La corte d’assise parla di “un proposito criminoso determinato essenzialmente dall’attività degli investigatori, che esercitarono in modo distorto i loro poteri”. Secondo i giudici sarebbero stati proprio gli investigatori dell’epoca a costringere Scarantino a raccontare una falsa versione sull’attentato, accusando della strage, insieme ad altri due falsi pentiti, sette innocenti. “Va sottolineata – si legge ancora nelle motivazioni firmate dal presidente Antonio Balsamo e dal giudice a latere Janos Barlotti – la particolare pervicacia e continuità dell’attività di determinazione dello Scarantino a rendere false dichiarazioni accusatorie, con la elaborazione di una trama complessa che riuscì a trarre in inganno anche i giudici dei primi due processi sulla strage di Via D’Amelio, così producendo drammatiche conseguenze sulla libertà e sulla vita delle persone incolpate”.

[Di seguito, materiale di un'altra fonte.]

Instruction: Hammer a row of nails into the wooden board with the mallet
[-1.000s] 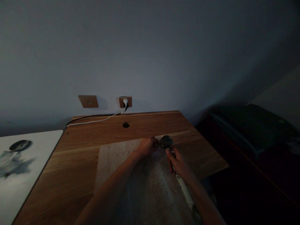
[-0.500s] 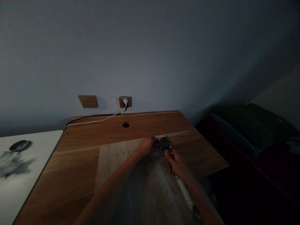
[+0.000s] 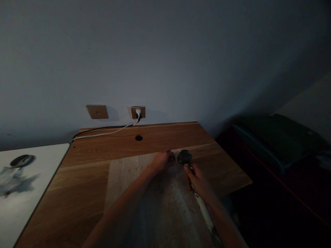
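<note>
My right hand (image 3: 197,179) is closed around the neck of a ladle (image 3: 184,157). Its dark round head points away from me, and its long pale handle runs back under my right forearm. To the left of that head, my left hand (image 3: 163,160) rests low over the far part of a pale wooden board (image 3: 121,193). Its fingers are pinched together, and whatever is between them is too small and dark to make out. Several small dark dots (image 3: 136,168) form a row on the board, left of my left hand.
The board lies on a brown wooden desk (image 3: 64,193) with a cable hole (image 3: 139,137). A white table (image 3: 38,220) at the left bears a dark round object (image 3: 22,160) and crumpled clear plastic (image 3: 10,179). Cables (image 3: 111,132) lead to a wall socket (image 3: 134,112). A dark green cushion-like object (image 3: 281,141) is at the right.
The ladle's head has shifted slightly right, away from my left fingers, and shows more of its round face. My right hand moved with it; my left hand stays nearly in place.
</note>
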A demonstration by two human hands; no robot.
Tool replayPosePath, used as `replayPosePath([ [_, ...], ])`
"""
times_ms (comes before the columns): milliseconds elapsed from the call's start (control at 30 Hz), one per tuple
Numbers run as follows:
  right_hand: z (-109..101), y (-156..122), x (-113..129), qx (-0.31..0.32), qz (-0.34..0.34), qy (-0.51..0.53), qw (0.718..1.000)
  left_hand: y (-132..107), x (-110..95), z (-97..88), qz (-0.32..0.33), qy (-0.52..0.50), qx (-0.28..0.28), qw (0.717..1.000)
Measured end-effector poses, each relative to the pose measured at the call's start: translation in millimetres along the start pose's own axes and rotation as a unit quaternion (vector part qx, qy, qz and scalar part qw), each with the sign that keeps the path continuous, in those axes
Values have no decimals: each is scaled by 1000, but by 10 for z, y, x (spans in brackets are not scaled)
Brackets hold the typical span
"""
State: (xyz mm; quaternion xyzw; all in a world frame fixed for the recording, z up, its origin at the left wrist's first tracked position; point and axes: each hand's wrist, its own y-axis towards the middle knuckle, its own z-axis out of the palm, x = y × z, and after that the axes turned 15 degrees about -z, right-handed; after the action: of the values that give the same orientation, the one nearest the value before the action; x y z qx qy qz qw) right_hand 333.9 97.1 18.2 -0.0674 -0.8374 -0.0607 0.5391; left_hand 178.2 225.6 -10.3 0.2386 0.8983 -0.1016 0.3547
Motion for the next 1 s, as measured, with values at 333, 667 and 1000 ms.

Secondo la corte, inoltre, il depistaggio sarebbe collegato anche alla scomparsa della famosa agenda rossa di Borsellino. “Poiché l’attività di determinazione così accertata ha consentito di realizzare uno dei più gravi depistaggi della storia giudiziaria italiana – scrivono i giudici -, è lecito interrogarsi sulle finalità realmente perseguite dai soggetti, inseriti negli apparati dello Stato, che si resero protagonisti di tale disegno criminoso”, con riferimento anche ai collegamenti con “la sottrazione dell’agenda rossa che Paolo Borsellino aveva con sé al momento dell’attentato e che conteneva una serie di appunti di fondamentale rilevanza per la ricostruzione dell’attività da lui svolta nell’ultimo periodo della sua vita, dedicato ad una serie di indagini di estrema delicatezza e alla ricerca della verità sulla strage di Capaci”.